Para describir matemáticamente las curvas de saturación de ligando se han propuesto varios modelos de cooperatividad. Los dos modelos más prominentes son el concertado y el de encaje inducido secuencial.

Modelo concertado

Este modelo propone que la proteína solo existe en dos estados, el T (tenso) y el R (relajado)

Los estados T y R están en equilibrio. Los activadores y sustratos favorecen el estado R y desplazan el equilibrio preexistente hacia el estado R, por la ley de acción de masas. Los inhibidores favorecen el estado T. Un cambio conformacional en un protómero provoca un cambio correspondiente en todos los protómeros. Este modelo puede explicar la cooperatividad negativa. Las dos formas existen en ausencia de ligando y la proteína es simétrica, cada subunidad no puede tener conformación distinta a la otra. Todo lo que favorezca la forma R tendrá un efecto positivo sobre la unión del ligando. Al añadir más ligando se va estabilizando la forma R y cada vez hay más.. En la cooperación positiva el ligando se une a la forma R y la estabiliza para que no vuelva a la forma T (como un activador) y en la negativa se estabiliza la forma T.

Modelo secuencial

Este modelo propone que la fijación del ligando induce un cambio conformacional en un protómero. Se induce parcialmente un cambio conformacional en un protómero adyacente contiguo al protómero que contiene el ligando fijado. El efecto de la fijación del ligando se transmite secuencialmente a través del oligómero, dando así lugar a una afinidad creciente o decreciente de los protómeros contiguos hacia el ligando.

El cambio en la conformación está inducido por la entrada del sustrato. Al unirse el ligando cambia la conformación de la otra subunidad, afectando a las interacciones entre las subunidades y permite la unión de otro ligando. Si K2>K1 el efecto es positivo y si es al revés es negativo.

Bibliografía

•Lehninger, Principios de Bioquímica,3 Edición. ED. Omega, 2001. España.

•Bohinski, Bioquímica 5 Ed. ED Pearson Iberoamerica S.A. 1994. España.

•Stryer, Lubert, Bioquímica, Tomo I, 3 Ed. Reverté S.A. 1990. España.

•Ángel, Thomas; Reid, Philip. Química Física. ED. Pearson Addison Wesley. 2006. España.

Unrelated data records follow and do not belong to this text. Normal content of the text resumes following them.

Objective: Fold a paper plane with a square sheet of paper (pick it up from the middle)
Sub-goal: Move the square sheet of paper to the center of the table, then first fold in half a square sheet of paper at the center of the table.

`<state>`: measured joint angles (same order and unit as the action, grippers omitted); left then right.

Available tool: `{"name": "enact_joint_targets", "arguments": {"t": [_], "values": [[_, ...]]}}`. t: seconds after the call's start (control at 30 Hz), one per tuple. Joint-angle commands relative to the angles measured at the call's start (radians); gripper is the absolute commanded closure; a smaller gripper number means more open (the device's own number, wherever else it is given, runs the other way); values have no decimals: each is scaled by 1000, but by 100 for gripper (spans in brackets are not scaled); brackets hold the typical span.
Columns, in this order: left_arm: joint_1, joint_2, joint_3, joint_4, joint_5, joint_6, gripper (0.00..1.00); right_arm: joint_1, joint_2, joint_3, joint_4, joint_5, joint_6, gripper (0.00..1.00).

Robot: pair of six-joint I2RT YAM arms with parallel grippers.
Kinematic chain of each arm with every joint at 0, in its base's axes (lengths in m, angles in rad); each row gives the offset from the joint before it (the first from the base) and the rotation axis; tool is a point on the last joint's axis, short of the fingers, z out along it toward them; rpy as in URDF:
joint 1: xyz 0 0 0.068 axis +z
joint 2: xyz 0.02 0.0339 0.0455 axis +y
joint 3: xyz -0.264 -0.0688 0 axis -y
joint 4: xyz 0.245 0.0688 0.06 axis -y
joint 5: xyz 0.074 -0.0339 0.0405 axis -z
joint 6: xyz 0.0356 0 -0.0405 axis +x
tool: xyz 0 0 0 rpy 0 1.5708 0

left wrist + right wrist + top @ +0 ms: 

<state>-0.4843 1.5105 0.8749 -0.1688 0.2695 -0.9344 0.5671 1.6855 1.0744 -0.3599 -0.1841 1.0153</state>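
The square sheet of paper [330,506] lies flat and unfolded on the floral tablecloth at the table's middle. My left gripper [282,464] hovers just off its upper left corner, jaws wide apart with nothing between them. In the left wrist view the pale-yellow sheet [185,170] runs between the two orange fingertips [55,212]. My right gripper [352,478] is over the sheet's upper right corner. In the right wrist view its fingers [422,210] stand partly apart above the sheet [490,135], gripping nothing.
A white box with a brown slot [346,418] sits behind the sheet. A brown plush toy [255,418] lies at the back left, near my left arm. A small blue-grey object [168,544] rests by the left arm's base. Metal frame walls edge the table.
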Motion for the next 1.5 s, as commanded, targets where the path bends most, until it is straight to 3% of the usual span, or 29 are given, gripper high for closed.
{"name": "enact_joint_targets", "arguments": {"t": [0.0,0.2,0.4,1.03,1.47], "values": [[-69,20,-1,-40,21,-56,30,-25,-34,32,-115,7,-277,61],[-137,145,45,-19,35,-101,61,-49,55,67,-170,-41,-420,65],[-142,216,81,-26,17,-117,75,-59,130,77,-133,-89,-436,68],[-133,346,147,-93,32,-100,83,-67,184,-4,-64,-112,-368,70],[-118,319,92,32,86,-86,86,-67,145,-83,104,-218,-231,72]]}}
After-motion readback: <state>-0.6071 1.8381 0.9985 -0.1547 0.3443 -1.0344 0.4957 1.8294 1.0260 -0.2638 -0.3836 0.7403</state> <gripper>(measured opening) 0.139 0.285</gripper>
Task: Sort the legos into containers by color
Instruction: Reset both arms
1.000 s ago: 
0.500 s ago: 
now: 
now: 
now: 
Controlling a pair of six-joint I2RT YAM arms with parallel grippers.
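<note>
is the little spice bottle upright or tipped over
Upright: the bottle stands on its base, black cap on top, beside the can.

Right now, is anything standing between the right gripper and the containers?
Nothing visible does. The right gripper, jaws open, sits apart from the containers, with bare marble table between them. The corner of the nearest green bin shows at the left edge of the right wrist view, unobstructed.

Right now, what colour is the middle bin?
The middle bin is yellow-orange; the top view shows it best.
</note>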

•Campell, Mary. Bioquímica 4 Ed. ED. Thonsom Editores. 2004. México.

•Sheler, Philip, Biología celular, estructura, bioquímica y función. ED Limusa. 1993. México.

•Murray, Robert; Mayes, Meter. Bioquímica de Harper. ED. El manual moderno. 2001. México.

•Elliot, William; Elliot, Daphne. Bioquímica y Biología molecular. ED. Ariel. 2002. Barcelona-España.

•Devlin, Thomas, Bioquímica. ED Reverté, S.A. 2004. España.